Não é raro a mesma mensagem circular em diferentes grupos de uma vez – alguns
têm os mesmos administradores.
No início da semana, por exemplo, circulavam
convocações para uma manifestação a favor do governo em Brasília marcada para o
fim de setembro. Na quinta-feira, um meme foi compartilhado em alguns grupos.
Nele, havia uma crítica sobre a forma “como a esquerda ‘revolucionou’ a
sociedade”. A montagem usa fotos para condenar supostos conceitos de homem,
mulher, opressores, oprimidos, política, arte e cultura adotados por esse
espectro político.
Algumas semanas atrás, em outro exemplo,
foram compartilhados links e memes com a notícia falsa de que os incêndios que
se alastraram pela Amazônia tinham sido causados por ONGs ambientalistas. No
dia em que começou a circular, o presidente havia feito, sem provas, a mesma
acusação.
14
MENSAGENS EM 30 SEGUNDOS
Durante as eleições, num período de três dias
(de 14 a 16 de outubro, menos de duas semanas antes do segundo turno), a conta
com mais disparos enviou 413 mensagens políticas aos grupos – entre links de
notícias falsas e verdadeiras, convocações para atos de campanha, imagens e
vídeos contra os adversários do candidato do PSL. A média foi de cinco
mensagens por hora. A segunda conta mais ativa chegou a disparar 14 mensagens
diferentes em um intervalo de apenas 30 segundos.

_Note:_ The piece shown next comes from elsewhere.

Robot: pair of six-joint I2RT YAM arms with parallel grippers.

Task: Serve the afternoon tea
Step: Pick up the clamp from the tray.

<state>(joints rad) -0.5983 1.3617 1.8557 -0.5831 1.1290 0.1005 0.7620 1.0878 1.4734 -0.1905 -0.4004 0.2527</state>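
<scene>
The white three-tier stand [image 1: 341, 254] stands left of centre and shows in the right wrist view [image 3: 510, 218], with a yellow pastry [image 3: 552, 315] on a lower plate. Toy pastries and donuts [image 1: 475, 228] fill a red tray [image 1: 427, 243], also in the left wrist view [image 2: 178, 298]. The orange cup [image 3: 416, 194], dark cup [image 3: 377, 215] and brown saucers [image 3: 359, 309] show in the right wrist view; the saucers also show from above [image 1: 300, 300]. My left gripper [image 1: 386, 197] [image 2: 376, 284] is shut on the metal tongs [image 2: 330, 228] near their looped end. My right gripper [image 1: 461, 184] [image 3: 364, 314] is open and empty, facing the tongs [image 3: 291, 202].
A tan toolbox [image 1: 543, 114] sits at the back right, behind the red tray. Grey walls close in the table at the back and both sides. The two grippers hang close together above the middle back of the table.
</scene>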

Ao todo, as 1.504 contas enviaram 14.090
mensagens aos grupos nos três dias, de acordo com o monitoramento feito por um
dos grupos de ativistas. O monitoramento das contas e grupos sugere uma atuação
organizada e forte atuação de robôs: algumas fontes centrais determinam o tema
e criam o conteúdo a ser compartilhado. Esse material é enviado para grupos de
coordenação nacionais. De lá são repassados para grupos públicos regionais,
estaduais e municipais. Dali os participantes colhem e espalham o material em
grupos de família e amigos, de onde começam a ser compartilhados organicamente.
Os chips internacionais com contas de
WhatsApp foram utilizados no Brasil em disparadores automáticos de mensagens em
massa, como revelaram o UOL e a Folha no ano passado. É uma das formas de
dificultar o rastreamento do real dono das linhas em caso de identificação da prática.

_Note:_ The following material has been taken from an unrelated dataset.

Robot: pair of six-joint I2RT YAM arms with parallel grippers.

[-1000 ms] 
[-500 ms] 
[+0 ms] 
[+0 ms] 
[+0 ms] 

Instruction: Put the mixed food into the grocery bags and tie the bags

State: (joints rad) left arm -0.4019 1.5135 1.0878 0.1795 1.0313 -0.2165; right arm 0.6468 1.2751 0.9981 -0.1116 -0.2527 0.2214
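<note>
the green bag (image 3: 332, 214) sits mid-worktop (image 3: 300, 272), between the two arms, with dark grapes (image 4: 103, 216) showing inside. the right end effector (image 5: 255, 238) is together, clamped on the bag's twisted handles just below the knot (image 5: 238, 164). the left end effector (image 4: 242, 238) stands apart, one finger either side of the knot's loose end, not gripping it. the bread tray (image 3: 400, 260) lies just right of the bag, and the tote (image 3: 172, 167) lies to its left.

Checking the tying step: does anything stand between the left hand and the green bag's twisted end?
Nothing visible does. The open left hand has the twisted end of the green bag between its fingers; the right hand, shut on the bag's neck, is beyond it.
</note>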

O WhatsApp veta oficialmente o uso de disparadores em massa de mensagens, mas
em uma pesquisa rápida na internet é possível ver que diversas empresas ainda
oferecem o serviço. A legislação eleitoral também proíbe a prática. Dentre as
linhas internacionais analisadas, a maioria é dos EUA, mas também há números da
Argentina, México e de outros países da América Latina e da Europa.